Repeat, line for line, the entries below from the first line to the line containing "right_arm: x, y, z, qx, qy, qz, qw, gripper", counting both ends.

[Opening Dataset excerpts section]

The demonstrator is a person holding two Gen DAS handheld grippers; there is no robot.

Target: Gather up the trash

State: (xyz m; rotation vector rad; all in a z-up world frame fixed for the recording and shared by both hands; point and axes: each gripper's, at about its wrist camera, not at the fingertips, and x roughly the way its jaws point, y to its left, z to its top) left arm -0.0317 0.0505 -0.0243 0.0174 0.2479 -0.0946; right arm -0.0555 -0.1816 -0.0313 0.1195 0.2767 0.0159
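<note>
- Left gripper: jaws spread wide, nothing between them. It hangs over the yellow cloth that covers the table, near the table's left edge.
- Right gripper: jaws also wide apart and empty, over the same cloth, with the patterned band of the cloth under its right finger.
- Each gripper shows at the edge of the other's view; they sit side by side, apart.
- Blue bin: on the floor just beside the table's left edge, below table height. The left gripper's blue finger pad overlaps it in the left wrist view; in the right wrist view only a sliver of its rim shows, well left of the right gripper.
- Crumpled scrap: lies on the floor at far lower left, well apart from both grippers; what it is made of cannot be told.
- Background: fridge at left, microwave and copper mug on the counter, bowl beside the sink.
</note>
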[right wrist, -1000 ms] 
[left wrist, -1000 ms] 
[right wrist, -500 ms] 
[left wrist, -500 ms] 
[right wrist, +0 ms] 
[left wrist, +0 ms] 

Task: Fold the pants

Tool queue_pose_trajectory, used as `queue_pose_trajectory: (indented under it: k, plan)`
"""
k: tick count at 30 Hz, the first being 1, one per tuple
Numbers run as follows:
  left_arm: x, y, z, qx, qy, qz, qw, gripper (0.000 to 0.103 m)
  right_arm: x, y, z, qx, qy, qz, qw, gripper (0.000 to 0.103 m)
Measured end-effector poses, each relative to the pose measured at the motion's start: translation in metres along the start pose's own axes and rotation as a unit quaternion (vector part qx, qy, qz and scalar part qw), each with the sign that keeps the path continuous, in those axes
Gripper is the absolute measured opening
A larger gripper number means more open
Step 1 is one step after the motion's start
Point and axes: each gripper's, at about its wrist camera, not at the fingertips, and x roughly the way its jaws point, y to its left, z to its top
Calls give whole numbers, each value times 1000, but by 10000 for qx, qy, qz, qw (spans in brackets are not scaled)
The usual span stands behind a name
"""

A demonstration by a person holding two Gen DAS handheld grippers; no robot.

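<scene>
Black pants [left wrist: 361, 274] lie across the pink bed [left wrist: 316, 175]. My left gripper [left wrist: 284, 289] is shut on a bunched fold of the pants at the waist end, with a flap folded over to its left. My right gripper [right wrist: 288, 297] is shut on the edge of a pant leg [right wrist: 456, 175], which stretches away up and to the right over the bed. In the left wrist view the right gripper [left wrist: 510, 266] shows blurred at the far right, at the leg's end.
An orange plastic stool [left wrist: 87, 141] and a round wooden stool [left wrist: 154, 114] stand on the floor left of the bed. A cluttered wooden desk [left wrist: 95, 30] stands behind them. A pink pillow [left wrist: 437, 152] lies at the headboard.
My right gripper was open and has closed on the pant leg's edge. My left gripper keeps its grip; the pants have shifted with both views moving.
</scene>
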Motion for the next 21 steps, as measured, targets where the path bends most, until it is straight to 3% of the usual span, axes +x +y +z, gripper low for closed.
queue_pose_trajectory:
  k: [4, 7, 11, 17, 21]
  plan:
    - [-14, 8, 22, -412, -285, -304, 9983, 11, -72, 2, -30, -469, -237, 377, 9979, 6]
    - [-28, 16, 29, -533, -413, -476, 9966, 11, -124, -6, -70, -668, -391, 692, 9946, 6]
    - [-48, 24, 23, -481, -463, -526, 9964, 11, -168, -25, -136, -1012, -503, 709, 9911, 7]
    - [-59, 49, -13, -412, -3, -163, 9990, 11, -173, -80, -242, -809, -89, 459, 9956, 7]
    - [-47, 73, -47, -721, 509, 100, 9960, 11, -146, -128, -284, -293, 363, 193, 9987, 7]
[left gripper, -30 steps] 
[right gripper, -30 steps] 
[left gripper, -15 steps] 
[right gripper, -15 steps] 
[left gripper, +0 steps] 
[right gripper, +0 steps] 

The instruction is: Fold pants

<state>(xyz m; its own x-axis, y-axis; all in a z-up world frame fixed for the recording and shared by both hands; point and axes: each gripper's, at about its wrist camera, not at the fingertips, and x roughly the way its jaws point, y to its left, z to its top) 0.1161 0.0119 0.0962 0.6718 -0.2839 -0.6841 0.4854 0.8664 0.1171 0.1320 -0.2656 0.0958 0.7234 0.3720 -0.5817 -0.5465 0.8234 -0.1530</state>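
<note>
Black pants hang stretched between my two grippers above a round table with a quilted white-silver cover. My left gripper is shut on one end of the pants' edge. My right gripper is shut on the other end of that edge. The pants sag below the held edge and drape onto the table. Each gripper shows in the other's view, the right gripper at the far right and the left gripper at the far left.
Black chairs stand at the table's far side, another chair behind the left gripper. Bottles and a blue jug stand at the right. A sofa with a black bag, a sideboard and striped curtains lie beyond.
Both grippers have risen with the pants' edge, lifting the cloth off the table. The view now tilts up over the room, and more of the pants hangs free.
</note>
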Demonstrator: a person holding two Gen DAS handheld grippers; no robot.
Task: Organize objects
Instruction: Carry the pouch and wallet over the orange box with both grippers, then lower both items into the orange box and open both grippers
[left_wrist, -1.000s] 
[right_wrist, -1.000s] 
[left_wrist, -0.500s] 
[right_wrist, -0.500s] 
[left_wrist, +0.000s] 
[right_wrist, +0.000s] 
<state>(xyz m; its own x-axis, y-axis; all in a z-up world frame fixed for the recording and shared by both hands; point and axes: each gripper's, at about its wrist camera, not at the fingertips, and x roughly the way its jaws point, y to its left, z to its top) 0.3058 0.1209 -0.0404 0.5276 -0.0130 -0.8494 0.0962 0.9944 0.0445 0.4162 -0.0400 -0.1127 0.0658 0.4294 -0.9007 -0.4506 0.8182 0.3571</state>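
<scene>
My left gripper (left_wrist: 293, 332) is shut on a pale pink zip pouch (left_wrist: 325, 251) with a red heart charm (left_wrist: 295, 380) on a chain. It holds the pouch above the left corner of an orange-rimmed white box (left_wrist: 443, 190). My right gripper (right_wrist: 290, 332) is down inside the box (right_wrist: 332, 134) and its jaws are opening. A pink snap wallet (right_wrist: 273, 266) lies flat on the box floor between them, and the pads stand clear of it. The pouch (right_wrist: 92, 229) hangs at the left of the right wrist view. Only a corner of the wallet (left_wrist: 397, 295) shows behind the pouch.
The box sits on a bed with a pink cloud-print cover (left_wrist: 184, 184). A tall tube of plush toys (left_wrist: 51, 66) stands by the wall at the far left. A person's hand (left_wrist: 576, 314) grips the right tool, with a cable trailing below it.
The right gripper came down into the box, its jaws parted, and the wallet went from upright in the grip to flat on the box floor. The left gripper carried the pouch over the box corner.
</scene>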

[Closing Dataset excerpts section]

▶ Response box:
The demonstrator is a person holding two Gen DAS handheld grippers; there is no robot.

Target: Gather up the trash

State: (xyz m; rotation vector rad; all in a z-up world frame fixed for the recording and shared by both hands; point and axes: each gripper's, at about its wrist camera, not at the fingertips, and x roughly the way its jaws point, y to its left, z to its top) left arm -0.0317 0.0505 -0.0243 0.0174 0.2479 -0.0946; right arm -0.0555 -0.1816 -0.0313 0.1195 0.2767 0.0159
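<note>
- Left gripper: jaws spread wide, nothing between them. It hangs over the yellow cloth that covers the table, near the table's left edge.
- Right gripper: jaws also wide apart and empty, over the same cloth, with the patterned band of the cloth under its right finger.
- Each gripper shows at the edge of the other's view; they sit side by side, apart.
- Blue bin: on the floor just beside the table's left edge, below table height. The left gripper's blue finger pad overlaps it in the left wrist view; in the right wrist view only a sliver of its rim shows, well left of the right gripper.
- Crumpled scrap: lies on the floor at far lower left, well apart from both grippers; what it is made of cannot be told.
- Background: fridge at left, microwave and copper mug on the counter, bowl beside the sink.
</note>
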[right wrist, -1000 ms] 
[left wrist, -1000 ms] 
[right wrist, -500 ms] 
[left wrist, -500 ms] 
[right wrist, +0 ms] 
[left wrist, +0 ms] 

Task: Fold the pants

Tool queue_pose_trajectory, used as `queue_pose_trajectory: (indented under it: k, plan)`
"""
k: tick count at 30 Hz, the first being 1, one per tuple
Numbers run as follows:
  left_arm: x, y, z, qx, qy, qz, qw, gripper (0.000 to 0.103 m)
  right_arm: x, y, z, qx, qy, qz, qw, gripper (0.000 to 0.103 m)

The output as shown is complete.